Template:Community Requests/Wishes/All – Contains rows for all wishes (bot already does this)
Template:Community Requests/Wishes/Recent – last N proposals sorted by date
Template:Community Requests/Focus areas – Contains overview cards of all focus areas, populated with templates similar to what we do for Wishes/All
Template:Community Requests/Focus areas/Num_votes – Contains the number of votes across all focus area. This is needed in the i18n messages as it seems they're likely to live on-wiki at least initially (T365471)
Template:Community Requests/Focus areas/<focus-area-slug> – Contains rows for wishes in a focus area.
Template:Community Requests/Focus areas/<focus-area-slug>/Num_votes – Contains the number of votes in a focus area, again for us in i18n messages.

Random tech debt thing -- we have a few terms for whatever the subpage name for a wish/focus area is. Is slug a good name and if so maybe the db and backend things could be renamed? Or vice versa :)

In T361067#9858226, @MusikAnimal wrote:

With !59 I'm proposing the following for bot automated pages:

I should mention, the other option of course is build a wrapper API and let the gadget talk to it. But between CSP warnings and whatever else I'm assuming the old fashioned way will do fine enough for now.

In T361067#9858226, @MusikAnimal wrote:

Random tech debt thing -- we have a few terms for whatever the subpage name for a wish/focus area is. Is slug a good name and if so maybe the db and backend things could be renamed? Or vice versa :)

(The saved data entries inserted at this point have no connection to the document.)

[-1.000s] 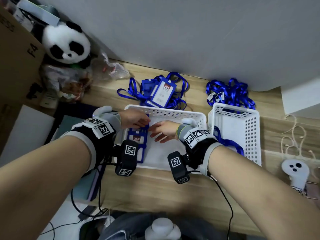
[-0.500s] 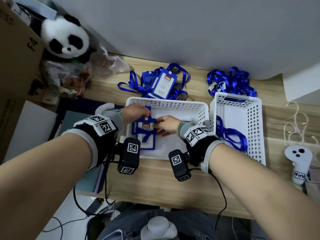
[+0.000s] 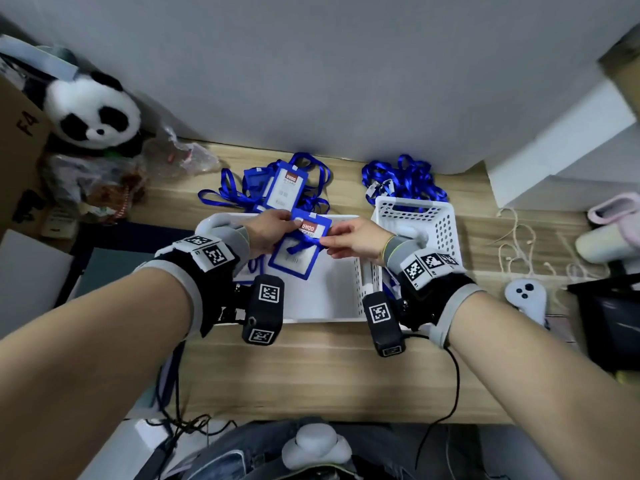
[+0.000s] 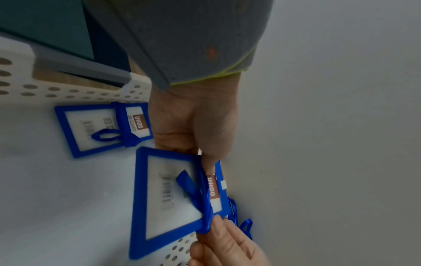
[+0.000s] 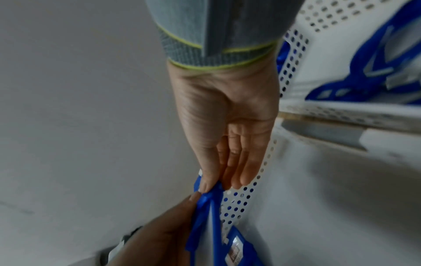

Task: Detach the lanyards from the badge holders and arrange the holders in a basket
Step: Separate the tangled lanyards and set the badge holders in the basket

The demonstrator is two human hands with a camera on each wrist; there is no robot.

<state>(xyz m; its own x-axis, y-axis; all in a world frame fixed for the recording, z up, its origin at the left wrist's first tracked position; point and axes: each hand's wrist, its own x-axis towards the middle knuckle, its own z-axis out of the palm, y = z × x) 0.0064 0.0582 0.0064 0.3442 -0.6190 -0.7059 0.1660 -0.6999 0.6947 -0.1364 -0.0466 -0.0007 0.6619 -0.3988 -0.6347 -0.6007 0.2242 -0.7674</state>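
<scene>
A blue badge holder [image 3: 294, 261] [image 4: 168, 198] hangs tilted above the left white basket [image 3: 322, 315]. My left hand [image 3: 287, 221] [image 4: 208, 162] pinches its top edge beside the red label. My right hand [image 3: 325, 242] [image 5: 205, 190] pinches the short blue lanyard loop [image 3: 304, 242] [image 4: 205, 203] that crosses the holder's face. A second badge holder [image 4: 98, 129] lies flat on the basket floor, mostly hidden behind my left wrist in the head view. Behind the basket lies a pile of holders with lanyards [image 3: 280, 188].
A second white basket [image 3: 433, 223] to the right holds blue lanyards [image 5: 364, 75], and more lanyards [image 3: 401, 181] lie heaped behind it. A panda toy [image 3: 93, 116] and clutter sit at the far left, a white controller [image 3: 526, 296] at the right.
Both hands have lifted the badge holder off the basket floor and tilted it. The right hand now pinches its lanyard loop.
</scene>
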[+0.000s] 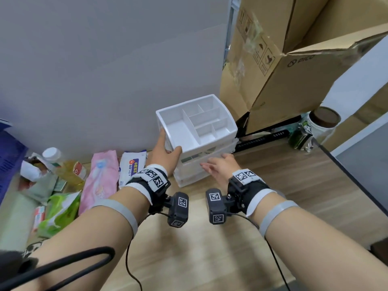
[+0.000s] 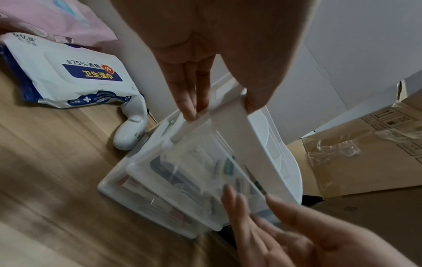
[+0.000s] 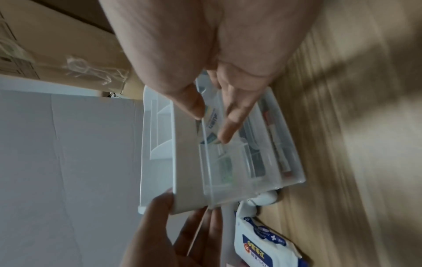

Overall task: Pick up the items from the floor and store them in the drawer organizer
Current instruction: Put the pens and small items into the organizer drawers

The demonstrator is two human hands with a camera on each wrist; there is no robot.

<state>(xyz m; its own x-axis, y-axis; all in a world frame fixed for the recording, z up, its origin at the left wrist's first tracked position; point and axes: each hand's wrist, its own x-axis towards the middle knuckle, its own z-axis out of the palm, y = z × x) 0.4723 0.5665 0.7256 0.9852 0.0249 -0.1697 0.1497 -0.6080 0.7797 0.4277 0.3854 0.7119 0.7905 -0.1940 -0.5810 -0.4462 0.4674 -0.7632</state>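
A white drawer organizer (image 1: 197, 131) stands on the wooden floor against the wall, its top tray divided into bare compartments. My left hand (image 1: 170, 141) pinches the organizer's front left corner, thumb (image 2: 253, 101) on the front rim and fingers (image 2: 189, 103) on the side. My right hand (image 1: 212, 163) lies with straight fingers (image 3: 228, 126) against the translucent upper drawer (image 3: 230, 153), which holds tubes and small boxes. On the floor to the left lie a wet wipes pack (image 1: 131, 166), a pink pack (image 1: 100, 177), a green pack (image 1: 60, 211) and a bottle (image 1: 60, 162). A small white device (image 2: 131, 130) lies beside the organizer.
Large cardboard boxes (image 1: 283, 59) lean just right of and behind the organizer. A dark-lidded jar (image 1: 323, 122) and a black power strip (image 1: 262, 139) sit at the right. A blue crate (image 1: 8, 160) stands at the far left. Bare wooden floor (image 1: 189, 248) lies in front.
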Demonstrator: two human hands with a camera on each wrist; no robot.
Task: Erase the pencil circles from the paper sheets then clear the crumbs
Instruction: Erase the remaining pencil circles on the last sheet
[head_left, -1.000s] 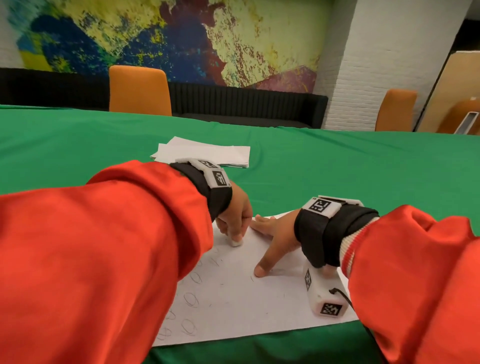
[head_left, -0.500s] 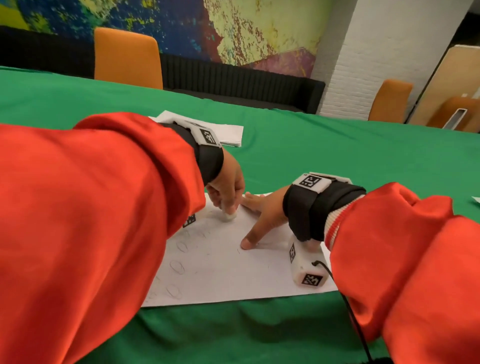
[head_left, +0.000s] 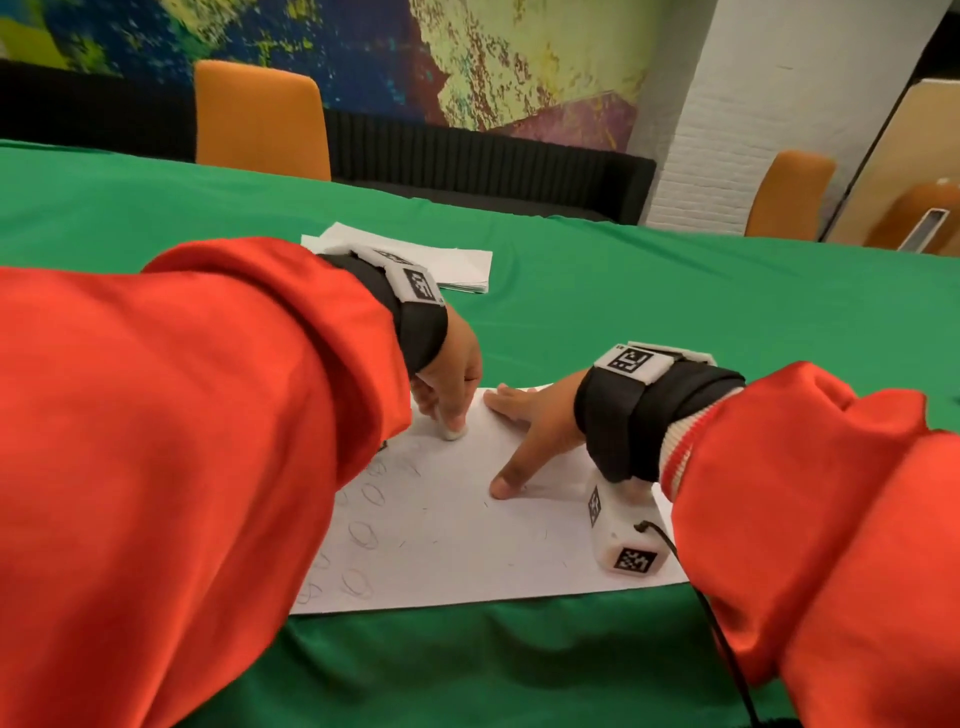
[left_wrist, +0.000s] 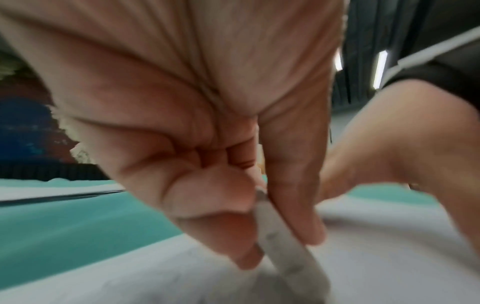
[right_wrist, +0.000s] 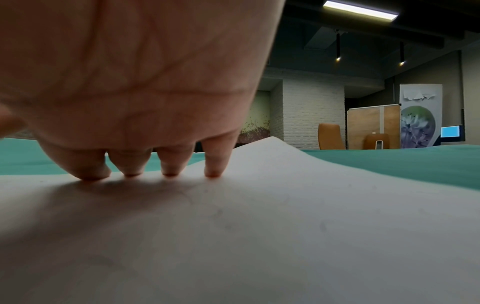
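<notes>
Left hand (head_left: 453, 375) pinches a smooth white eraser (head_left: 453, 431) against matte paper (head_left: 467, 540); right hand (head_left: 530, 431) presses it, fingers spread, on the green cloth counter (head_left: 675, 301).

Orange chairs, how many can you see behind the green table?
2: one orange chair at the far left, one at the far right by the white brick pillar. Another orange shape further right is unclear.

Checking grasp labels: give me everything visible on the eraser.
The eraser is a small white block, smooth and rubbery-looking, faintly smudged grey. The left hand pinches it between thumb and fingers, tilted, with its lower end pressed on the paper sheet near the far edge, above the remaining pencil circles. Its top is hidden in the fingers.
</notes>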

Is this WordPress jargon? To be honest I had to look it up. In the template we have "area" which is in the database as wish_area. I would just call it the area name. The URL form of the area name would have underscores and percent-encoding per normal MW conventions. "Focus" seems undecided since the renaming page calls them "problem areas" -- that's the same thing right?

In T361067#9882691, @tstarling wrote:

Random tech debt thing -- we have a few terms for whatever the subpage name for a wish/focus area is. Is slug a good name and if so maybe the db and backend things could be renamed? Or vice versa :)

Is this WordPress jargon? To be honest I had to look it up. In the template we have "area" which is in the database as wish_area. I would just call it the area name. The URL form of the area name would have underscores and percent-encoding per normal MW conventions. "Focus" seems undecided since the renaming page calls them "problem areas" -- that's the same thing right?

Eh I don't know, surprised you hadn't heard of it! I've used the term extensively over the years, and I've never worked on anything WordPress.

Anyway, by "slug" I just mean the unique identifier in the URL path. One thing we're doing from previous surveys is we're not moving pages when wishes (or focus areas) are renamed. Instead, there's a permanent page title. The subpage name of that is what I'm referring to by "slug". So the "area" name in that case would need to be the subpage name, and not the "area" title. I just figured calling it "area_slug" or something (and likewise for the wish table) would keep things consistent, but it doesn't really matter much.